Because perhaps the issue is not that women suddenly "expect too much" from men, as some corners of the internet like to argue. Perhaps women are simply no longer willing to quietly absorb unequal emotional labour while pretending it feels normal.
But Nowinska believes the conversation is more complicated than assigning blame.
Sometimes women unintentionally reinforce these dynamics themselves.
"I often see women becoming frustrated that their partners are not doing enough, but when we explore it further, they are reluctant to hand over responsibility because they believe their partner won't do it properly. In some cases, the partner is not unwilling; they simply haven't been given the opportunity to take ownership."
She also notes that many couples never explicitly discuss emotional needs.
"We often assume our partners should know what we need, but they are not mind-readers. Understanding how to support one another emotionally requires communication, self-awareness and ongoing effort."

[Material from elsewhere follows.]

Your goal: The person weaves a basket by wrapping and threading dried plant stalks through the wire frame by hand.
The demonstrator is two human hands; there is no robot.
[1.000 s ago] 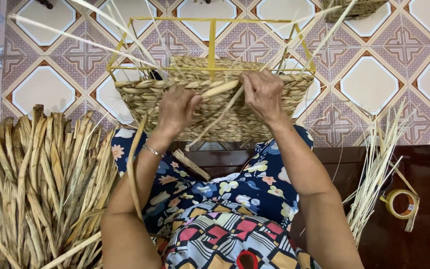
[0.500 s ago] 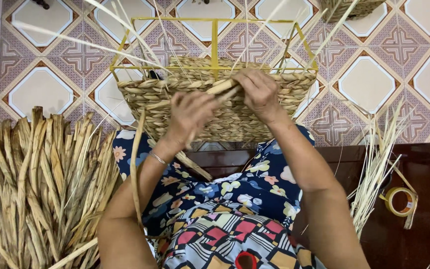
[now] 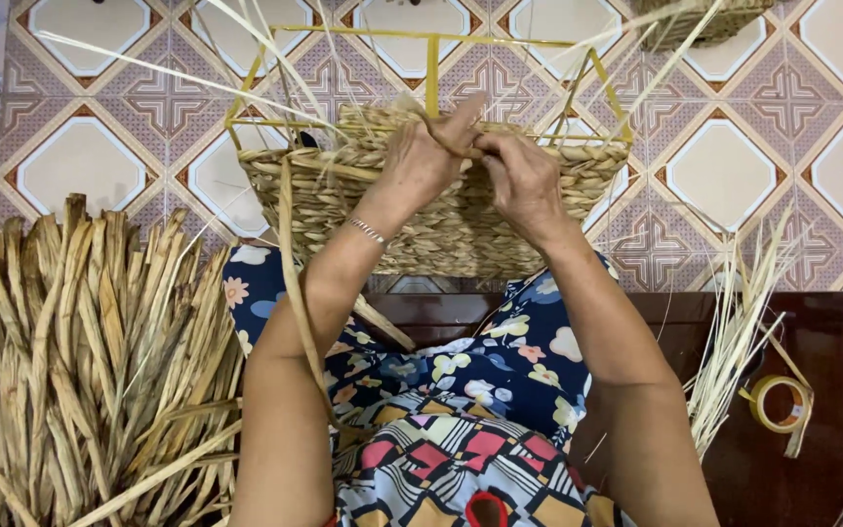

At the same time, this conversation does not exist in isolation from broader social changes happening around masculinity itself.
Many men are struggling too. Rates of loneliness, depression, isolation and lack of purpose among men continue to rise. Traditional male identity has shifted rapidly over the past few decades and many men genuinely seem uncertain about where they fit within modern relationships and society.
In previous generations, men were often primarily valued as providers. Now women increasingly provide too, while also carrying much of the emotional and domestic load. Some men adapted beautifully to this shift. Others seem emotionally stranded somewhere between old expectations and new realities.
Nowinska says personal growth can sometimes create further tension.
"What I often see is women engaging in therapy, developing self-awareness and working on themselves, while their partners remain resistant to doing the same work. Over time, that gap can become difficult to bridge."
And perhaps this is where the conversation becomes less about blame and more about evolution.
Because most women I know are not actually asking for perfection. They are asking for partnership, emotional maturity, initiative, presence and accountability. They want someone who notices things without being asked and contributes emotionally to the relationship rather than becoming another responsibility to manage.
As Nowinska puts it: "Love is like a garden. It requires ongoing care. It is not enough to divide household chores. We also need to understand each other's deeper needs, vulnerabilities and triggers."
And maybe that is the deeper reason this phrase has become so culturally recognisable.
Women are no longer simply talking about men helping around the house. They are talking about whether they still feel emotionally held inside modern relationships at all.
Because when a woman says, "I feel like I have one less child", what she is often really saying is this:
"I finally stopped mothering a grown man."